On capital deployment, Lonegro said Landstar returned about $104 million to shareholders in the quarter, including approximately $82 million in dividends and $22 million in share repurchases. The board declared a quarterly dividend of $0.40 per share, payable June 9 to shareholders of record as of May 19. Todd said the company ended the quarter with $411 million in cash and short-term investments, generated $78 million of operating cash flow, and spent $6 million in cash capital expenditures.

Looking ahead, Lonegro said Landstar will provide second-quarter “financial and operational commentary rather than formal guidance” due to a “highly fluid” environment. He noted April truck loads were essentially flat year over year on a dispatch basis, while April revenue per load was about 13% higher year over year on a profit basis. He also cautioned that variable contribution margin has historically compressed 25 to 45 basis points from the first to the second quarter, largely due to mix changes between BCO and brokerage activity.

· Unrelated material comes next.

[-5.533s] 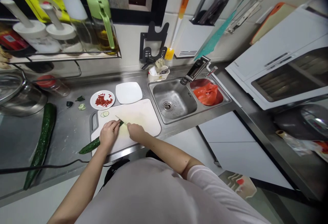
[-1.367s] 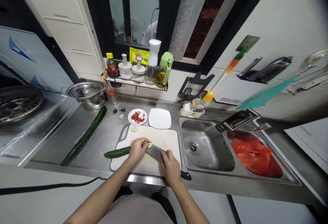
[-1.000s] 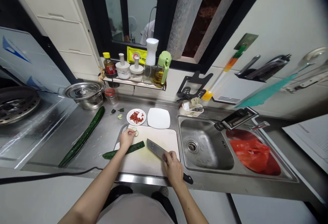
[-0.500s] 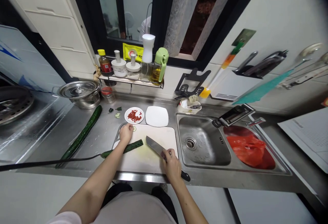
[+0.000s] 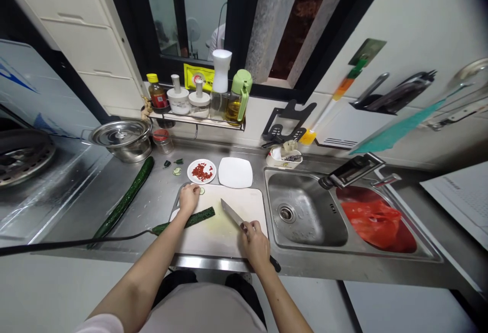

About Landstar System NASDAQ: LSTR

Landstar System, Inc provides integrated transportation management solutions through a network of independent agents and third-party capacity providers. The company specializes in truckload brokerage, intermodal, air and ocean freight, expedited and heavy-haul services, along with value-added offerings such as cargo insurance, customs brokerage and supply chain management. Landstar's proprietary technology platform enables real-time load matching, shipment tracking and data analytics to optimize fleet utilization and improve customer service.

Founded in 1968 and headquartered in Jacksonville, Florida, Landstar pioneered an asset-light brokerage model that has evolved into a global logistics operation.